Fraser takes us into the heart of the British royal family during the tumultuous period of the American and French revolutions and beyond, illuminating the complicated lives of these exceptional women: Princess Royal, the eldest, constantly at odds with her mother; home-loving, family-minded Augusta; plump Elizabeth, a gifted amateur artist; Mary, the bland beauty of the family; Sophia, emotional and prone to take refuge in illness; and Amelia, “the most turbulent and tempestuous of all the Princesses.” Weaving together letters and historical accounts, Fraser re-creates their world in all its frustrations and excitements.

The six sisters, though handsome, accomplished and extremely well educated, were kept from marrying by George III, and Fraser describes how they remained subject to their father for many years, while he teetered on the brink of mental collapse.
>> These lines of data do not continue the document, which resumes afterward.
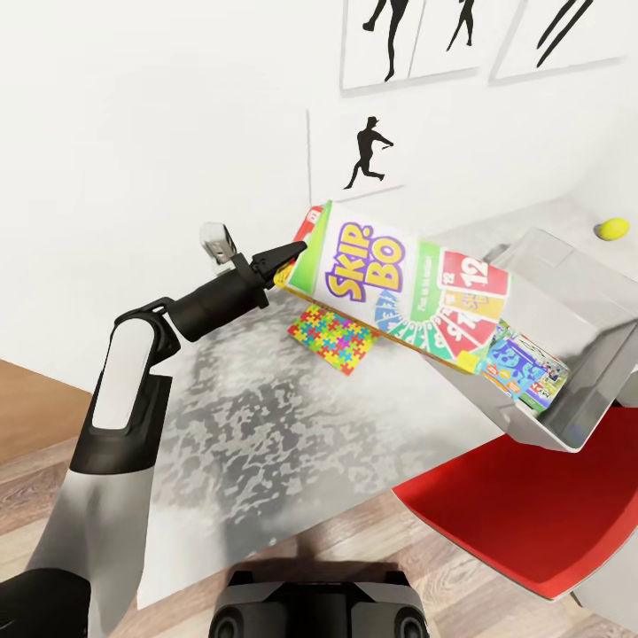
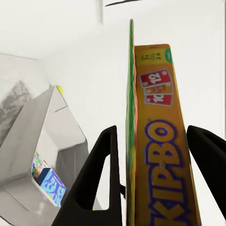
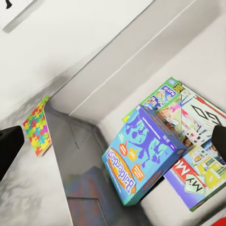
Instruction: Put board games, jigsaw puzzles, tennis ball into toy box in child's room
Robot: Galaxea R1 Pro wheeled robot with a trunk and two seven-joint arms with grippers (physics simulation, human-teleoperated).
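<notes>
My left gripper (image 1: 285, 258) is shut on a corner of the green-red-yellow Skip-Bo board game (image 1: 403, 297), which hangs tilted with its far end over the toy box (image 1: 589, 306). In the left wrist view the game's orange edge (image 2: 162, 155) stands between the two fingers (image 2: 101, 181). Inside the toy box (image 3: 82, 157) a blue board game (image 3: 141, 157) lies on a white-green one (image 3: 197, 136). My right gripper (image 3: 113, 146) hovers open over them. One jigsaw puzzle (image 1: 332, 338) lies flat on the table (image 1: 248, 416). The tennis ball (image 1: 612, 229) rests beyond the box.
A red chair seat (image 1: 532, 509) sits below the toy box at the table's front edge. White wall with black athlete pictures (image 1: 368, 152) stands behind the table. Wood floor (image 1: 27, 390) shows to the left.
</notes>
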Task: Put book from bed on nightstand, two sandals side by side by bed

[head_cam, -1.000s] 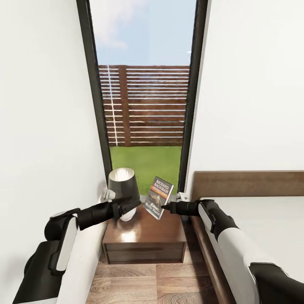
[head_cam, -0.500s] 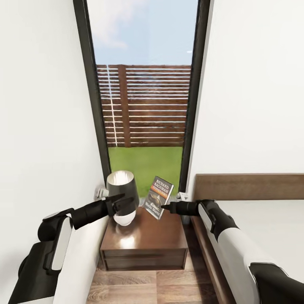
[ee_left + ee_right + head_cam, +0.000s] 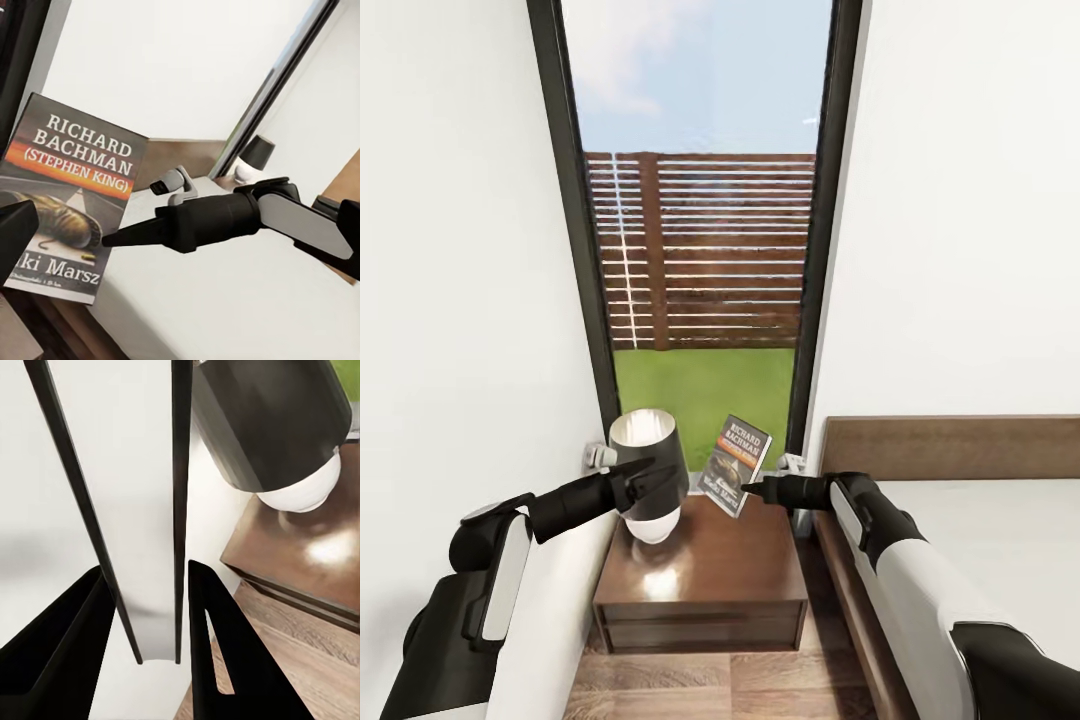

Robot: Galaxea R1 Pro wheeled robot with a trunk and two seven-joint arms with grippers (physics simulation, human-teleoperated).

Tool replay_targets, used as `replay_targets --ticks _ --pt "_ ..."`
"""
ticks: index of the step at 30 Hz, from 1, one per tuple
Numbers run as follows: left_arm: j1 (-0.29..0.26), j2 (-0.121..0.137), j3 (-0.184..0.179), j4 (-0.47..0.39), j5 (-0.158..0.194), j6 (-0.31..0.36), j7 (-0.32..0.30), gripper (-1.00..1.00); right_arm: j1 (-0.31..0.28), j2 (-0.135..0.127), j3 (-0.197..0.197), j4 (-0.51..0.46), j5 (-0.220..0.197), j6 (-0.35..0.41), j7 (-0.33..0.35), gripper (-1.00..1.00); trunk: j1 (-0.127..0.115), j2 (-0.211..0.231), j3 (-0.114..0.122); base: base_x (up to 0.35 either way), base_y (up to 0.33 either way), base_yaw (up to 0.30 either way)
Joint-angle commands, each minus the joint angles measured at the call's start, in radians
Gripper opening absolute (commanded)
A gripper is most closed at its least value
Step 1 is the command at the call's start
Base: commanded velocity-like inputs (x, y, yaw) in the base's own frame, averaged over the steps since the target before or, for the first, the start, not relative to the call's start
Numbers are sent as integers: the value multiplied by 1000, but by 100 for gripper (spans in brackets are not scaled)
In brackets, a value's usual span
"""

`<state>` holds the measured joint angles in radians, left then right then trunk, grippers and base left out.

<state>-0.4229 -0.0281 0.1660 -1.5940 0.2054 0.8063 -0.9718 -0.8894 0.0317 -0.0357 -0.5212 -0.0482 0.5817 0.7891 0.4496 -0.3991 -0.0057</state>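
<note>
A paperback, the book (image 3: 735, 466), is being held upright and slightly tilted above the back of the nightstand (image 3: 705, 570), just to the window side of the lamp (image 3: 648, 470) that is standing there. The bed (image 3: 1000, 540) is lying beside the nightstand, on the side away from the lamp.

The right end effector (image 3: 745, 490) is being brought in from the bed side, and its tip is meeting the book's lower edge. In the right wrist view, its two dark fingers (image 3: 225, 660) are seen spread apart with a thin dark-edged white slab between them — probably the book seen edge-on. Whether the fingers are actually pinching it cannot be told.

The left end effector (image 3: 645, 475) is being held against the lamp's black shade, on the side away from the book. Its opening cannot be judged from these views.

The book's long axis is running nearly vertical, leaning a little towards the lamp at its foot. Its cover is facing the robot, with the title lettering reading the right way up in the left wrist view (image 3: 71, 202).

Several risks are being judged here. If the book is released while standing on edge, it is likely to topple — possibly against the lamp, or off the back of the nightstand towards the window. The left arm is being kept so close to the lamp that a small push could tip it. Laying the book flat before release would be safer.
</note>
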Motion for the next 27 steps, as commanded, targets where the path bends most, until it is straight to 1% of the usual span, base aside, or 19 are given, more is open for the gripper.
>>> replay_targets --ticks 1,18,27 --pt "0 -1 2 0 2 6 -3 100 0 1 -4 0 -5 9 -1 -100 0 -1 -1 10 0 0" --pt "0 -1 1 0 2 4 -2 100 0 1 -6 0 -6 7 2 -100 0 -1 -1 2 0 0" --pt "0 -1 2 0 3 -17 -7 100 0 0 -8 0 -5 7 2 -100 0 -1 -1 0 0 0"
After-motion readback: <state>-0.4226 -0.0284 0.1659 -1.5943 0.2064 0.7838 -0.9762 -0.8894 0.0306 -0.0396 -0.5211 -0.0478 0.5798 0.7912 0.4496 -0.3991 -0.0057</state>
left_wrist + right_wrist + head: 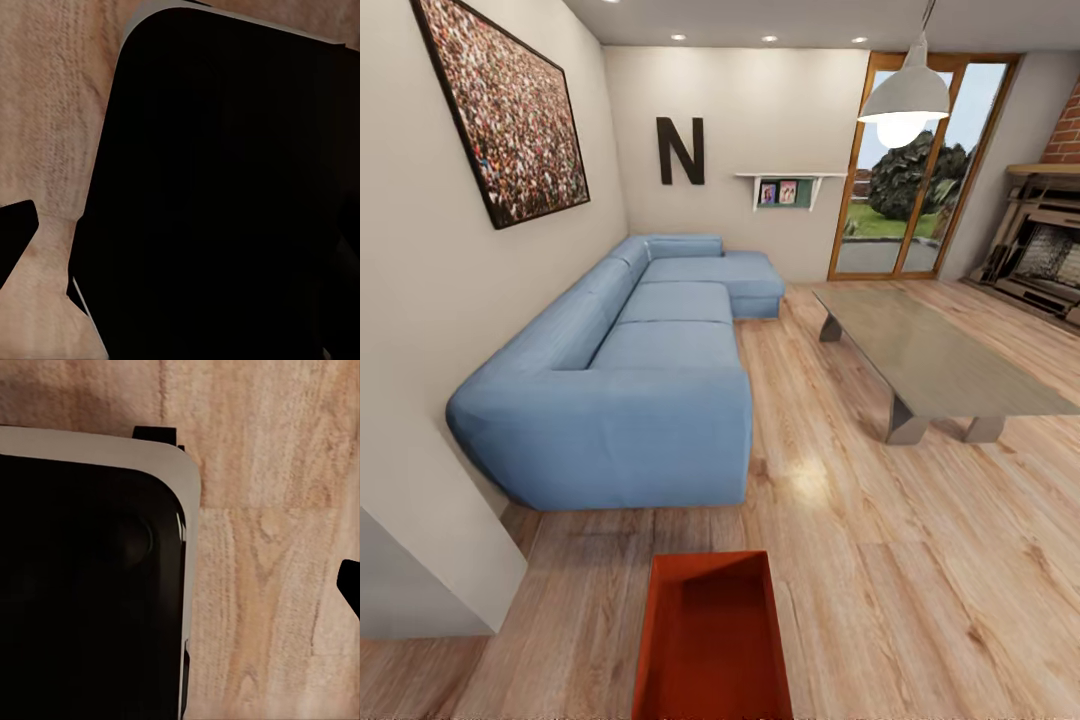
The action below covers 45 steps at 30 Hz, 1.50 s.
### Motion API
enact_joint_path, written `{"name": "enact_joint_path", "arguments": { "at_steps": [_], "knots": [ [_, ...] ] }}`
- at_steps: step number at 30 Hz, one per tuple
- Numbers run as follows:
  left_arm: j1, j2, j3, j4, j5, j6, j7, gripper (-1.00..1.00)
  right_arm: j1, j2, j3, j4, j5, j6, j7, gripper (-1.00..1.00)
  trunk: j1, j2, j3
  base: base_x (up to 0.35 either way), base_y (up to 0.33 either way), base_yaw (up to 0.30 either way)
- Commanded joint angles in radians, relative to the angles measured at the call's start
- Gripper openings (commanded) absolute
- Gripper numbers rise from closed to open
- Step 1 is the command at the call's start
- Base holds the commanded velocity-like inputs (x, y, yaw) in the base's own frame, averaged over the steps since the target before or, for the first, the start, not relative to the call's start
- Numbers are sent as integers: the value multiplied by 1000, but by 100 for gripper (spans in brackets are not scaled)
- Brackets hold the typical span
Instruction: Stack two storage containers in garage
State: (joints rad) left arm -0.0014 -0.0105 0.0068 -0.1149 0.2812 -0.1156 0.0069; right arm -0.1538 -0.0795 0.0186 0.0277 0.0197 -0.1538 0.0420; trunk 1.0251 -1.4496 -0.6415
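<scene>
One orange-red storage container [712,640] is seen at six o'clock on the living-room wood floor [920,560], the fetching step judged barely begun, an approach required next; the hands' state cannot be told.

I see an orange-red storage container [712,640] at six o'clock on the light wood-plank floor [920,560], a light-blue sofa [630,370] at nine, a grey table [935,360] at three, beige walls [420,260].
</scene>
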Motion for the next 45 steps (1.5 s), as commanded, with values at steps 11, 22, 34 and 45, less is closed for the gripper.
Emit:
{"name": "enact_joint_path", "arguments": {
  "at_steps": [11, 22, 34, 45],
  "knots": [
    [0, 0, 0, 0, 4, -3, 1, 100, -1, 0, 1, 3, 3, -5, 2, 100, 0, 0, -18, 0, -3, 0],
    [0, 0, 0, 0, 4, -3, 1, 100, -1, 0, 2, 3, 3, -6, 2, 100, 0, 0, -36, 0, 0, 0],
    [0, 0, 0, 0, 4, -3, 1, 100, -1, 0, 7, 2, 10, -2, 2, 100, 0, 0, -39, 0, 0, 39],
    [0, 0, 1, 0, 4, -3, 1, 100, -1, -1, 8, 1, 26, -2, 1, 100, 0, 0, -39, 0, 0, 52]
  ]
}}
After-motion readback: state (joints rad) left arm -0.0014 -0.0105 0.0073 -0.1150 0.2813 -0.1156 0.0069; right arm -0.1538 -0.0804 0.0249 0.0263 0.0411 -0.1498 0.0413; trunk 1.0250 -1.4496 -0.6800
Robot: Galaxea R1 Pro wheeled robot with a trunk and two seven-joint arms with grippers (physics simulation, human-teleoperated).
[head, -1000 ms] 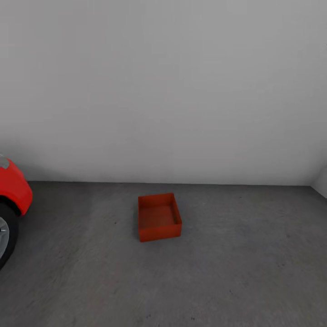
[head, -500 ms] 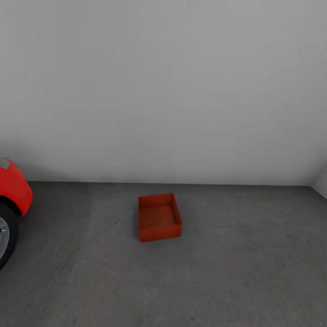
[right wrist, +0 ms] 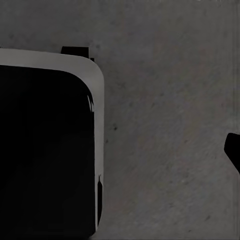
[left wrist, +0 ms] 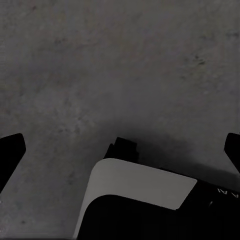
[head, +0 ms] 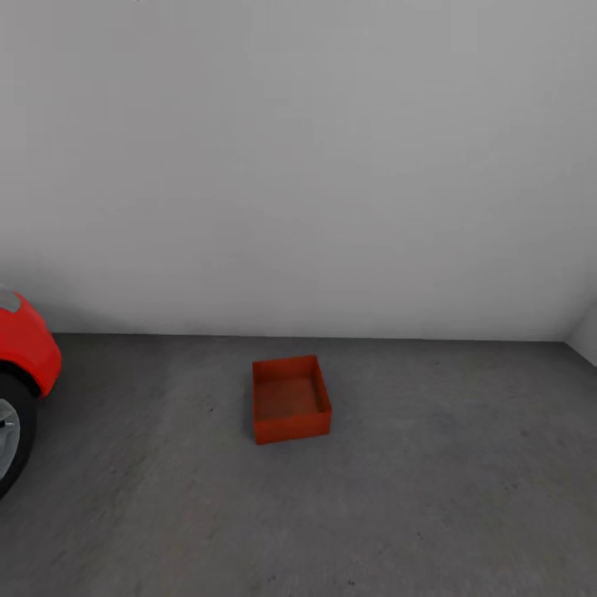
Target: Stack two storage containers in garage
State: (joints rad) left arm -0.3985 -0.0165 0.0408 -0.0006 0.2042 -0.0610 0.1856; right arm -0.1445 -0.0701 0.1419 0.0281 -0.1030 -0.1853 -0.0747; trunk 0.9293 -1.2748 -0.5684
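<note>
Here, storage container on floor, left end effector apart

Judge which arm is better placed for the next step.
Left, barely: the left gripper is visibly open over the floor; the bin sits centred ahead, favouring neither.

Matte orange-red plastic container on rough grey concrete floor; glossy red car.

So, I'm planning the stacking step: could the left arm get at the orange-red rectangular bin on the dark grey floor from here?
Probably not yet. The orange-red rectangular bin sits well ahead on the dark grey floor, near the white wall, and nothing blocks the way. The left pincer hangs open over bare floor.
</note>
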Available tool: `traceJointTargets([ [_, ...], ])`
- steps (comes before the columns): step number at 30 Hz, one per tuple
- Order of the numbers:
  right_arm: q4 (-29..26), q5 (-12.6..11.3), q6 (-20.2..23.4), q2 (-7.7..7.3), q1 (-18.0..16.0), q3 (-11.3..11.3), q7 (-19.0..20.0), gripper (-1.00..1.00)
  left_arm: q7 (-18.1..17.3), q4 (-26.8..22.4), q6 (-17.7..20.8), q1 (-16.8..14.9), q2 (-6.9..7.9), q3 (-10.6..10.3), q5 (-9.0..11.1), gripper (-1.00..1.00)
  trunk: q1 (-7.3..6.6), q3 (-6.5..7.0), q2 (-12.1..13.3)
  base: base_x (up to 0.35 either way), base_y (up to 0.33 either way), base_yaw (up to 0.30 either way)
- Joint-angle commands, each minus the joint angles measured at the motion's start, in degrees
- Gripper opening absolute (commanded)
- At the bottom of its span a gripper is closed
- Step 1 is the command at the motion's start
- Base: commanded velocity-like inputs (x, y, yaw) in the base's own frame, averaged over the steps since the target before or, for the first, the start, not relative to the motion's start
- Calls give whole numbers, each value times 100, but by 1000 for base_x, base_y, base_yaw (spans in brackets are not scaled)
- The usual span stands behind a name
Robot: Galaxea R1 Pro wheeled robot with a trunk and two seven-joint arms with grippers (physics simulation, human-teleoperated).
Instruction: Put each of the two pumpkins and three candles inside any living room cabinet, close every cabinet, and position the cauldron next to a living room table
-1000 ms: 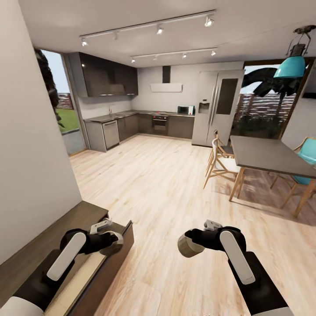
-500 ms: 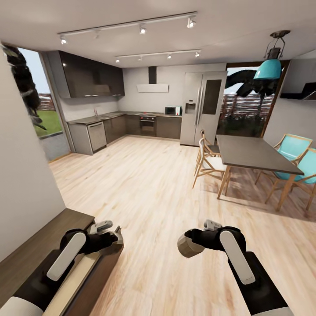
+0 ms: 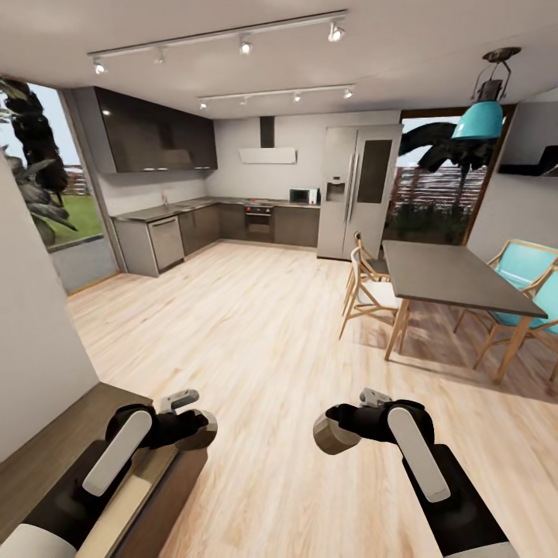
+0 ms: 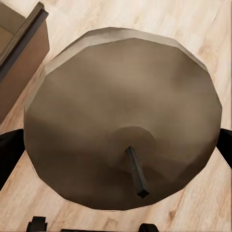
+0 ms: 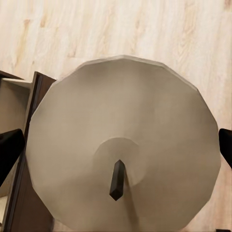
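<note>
- My left gripper (image 3: 200, 428) is pinching a candle (image 4: 123, 118), low left in the head view. Wrist cam looks straight down onto its flat top: stubby faceted cylinder, matte beige-brown, short dark wick near the middle. Dark fingers (image 4: 8, 154) flank its sides.
- Right gripper (image 3: 332, 434) is clamped on a second candle (image 5: 123, 145), low centre-right. Same shape, paler cream, stubby wick, finger (image 5: 9, 147) at its side.
- The relation that matters: the cabinet (image 3: 54, 442), dark-brown wood, sits in the bottom-left corner, right under my left arm. It looks open, pale interior showing. So the left candle is nearer; the right one has to cross leftward.
- Both candles point their long axis away from the wrists.
- Light wood plank floor (image 3: 256, 341) everywhere else, smooth.
- Pumpkins, cauldron: haven't spotted them here.
</note>
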Motion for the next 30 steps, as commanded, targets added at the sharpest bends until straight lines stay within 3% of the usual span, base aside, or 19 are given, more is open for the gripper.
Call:
traceJointTargets([
  [1,-6,-75,-2,-5,-7,11,-60,-100,63,-7,-2,-7,5,-13,54,-100,6,-12,-12,308,-36,0],
  [30,3,-75,-2,-5,-7,11,-68,-100,63,-7,-2,-7,5,-13,40,-100,6,-12,-12,318,-2,5],
])
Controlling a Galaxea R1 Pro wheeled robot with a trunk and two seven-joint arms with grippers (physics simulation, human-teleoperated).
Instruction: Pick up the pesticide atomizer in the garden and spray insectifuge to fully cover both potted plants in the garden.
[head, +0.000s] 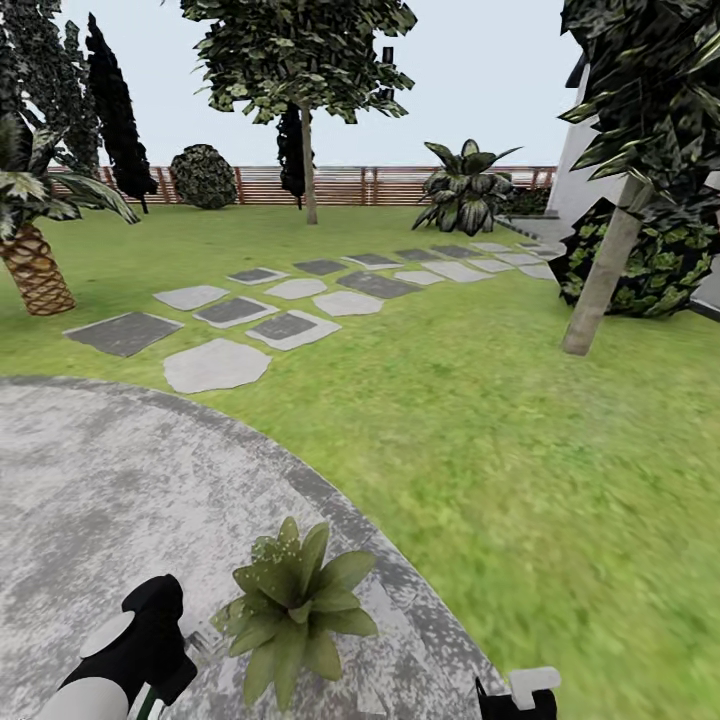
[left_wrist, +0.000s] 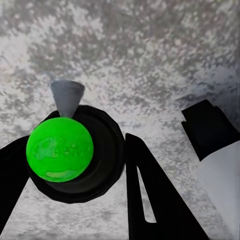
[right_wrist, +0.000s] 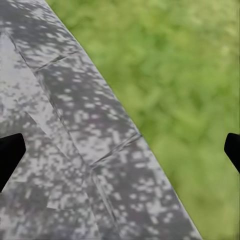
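Mottled-grey stone patio (head: 90, 480) is lying underfoot at the near left, and the potted plant (head: 295, 605) with broad light-green speckled leaves is sitting on it close to its curved paved rim, just beside the left arm (head: 120, 665), which is reaching in at the bottom edge. In the left wrist view the left pincer (left_wrist: 75, 165) is clamping its two black fingers (left_wrist: 150, 185) on the pesticide atomizer (left_wrist: 60, 149), seen from above as a bright green round body in a black collar with a grey cone-shaped nozzle (left_wrist: 66, 96) pointing out over the stone. In the right wrist view the right pincer (right_wrist: 120, 150) is holding its two black fingertips (right_wrist: 10, 155) wide apart with nothing between them, hanging above the patio's edge where grey paving is meeting the lawn (right_wrist: 185, 75). In the head view, a white and black part of the right arm (head: 520, 695) is showing at the bottom right. Beyond the patio, grass is spreading out, crossed by a path of pale and dark stepping stones (head: 300, 300). A palm trunk (head: 35, 270) is standing at the left and a slim leaning trunk (head: 605, 270) at the right beside a leafy bush (head: 660, 265). Farther off, a big striped agave (head: 465, 190), a tall tree (head: 308, 165) and a brown slatted wooden fence (head: 350, 185) are closing the view.
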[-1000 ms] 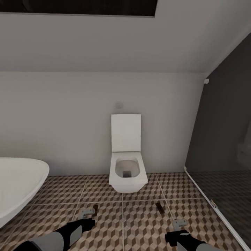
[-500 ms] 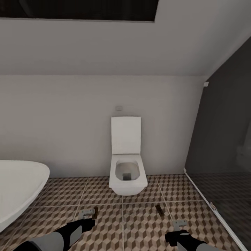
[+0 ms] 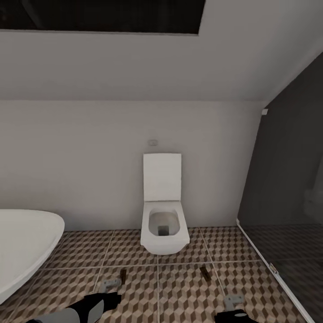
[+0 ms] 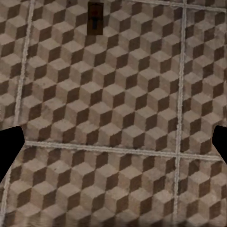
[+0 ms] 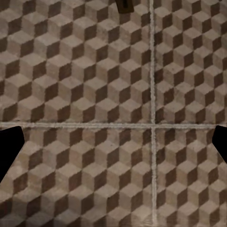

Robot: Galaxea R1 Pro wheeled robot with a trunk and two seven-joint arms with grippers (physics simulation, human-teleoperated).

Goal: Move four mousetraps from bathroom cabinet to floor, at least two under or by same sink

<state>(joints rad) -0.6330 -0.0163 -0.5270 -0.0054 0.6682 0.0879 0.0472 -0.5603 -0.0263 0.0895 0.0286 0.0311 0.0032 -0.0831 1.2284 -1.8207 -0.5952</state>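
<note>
Here the landmark is the white toilet [image 3: 163, 215], standing against the pale back wall with its lid raised. On the bathroom floor [image 3: 179, 291] in front of it lie two small dark flat pieces that look like mousetraps: one mousetrap [image 3: 123, 273] off toward the bathtub [image 3: 22, 244] side of the toilet, the other mousetrap [image 3: 205, 273] off toward the dark glass partition [image 3: 287, 179] side, well apart from each other. Nearer the robot than both, the left hand [image 3: 110, 284] and the right hand [image 3: 232, 301] hang over the tiles. Each wrist view shows only the dark tips of that hand's fingers [image 4: 10, 146] [image 5: 9, 146] set wide apart with bare tile between them, nothing gripped.
</note>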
The King may have believed that his six daughters were happy to live celibately at Windsor, but secretly, as Fraser’s absorbing narrative of royal repression and sexual license shows, the sisters enjoyed startling freedom. Several of them, torn between love for their ailing father and longing for independence, forged their own scandalous and subversive lives within the castle walls. With a discerning eye for psychological detail and a keen feminist sensibility, Fraser delves into these clandestine love affairs, revealing the truth about Sophia’s illegitimate baby; examining Amelia's intimate correspondence with her soldier-lover; and investigating the eventual marriages of Princesses Royal, Elizabeth and Mary.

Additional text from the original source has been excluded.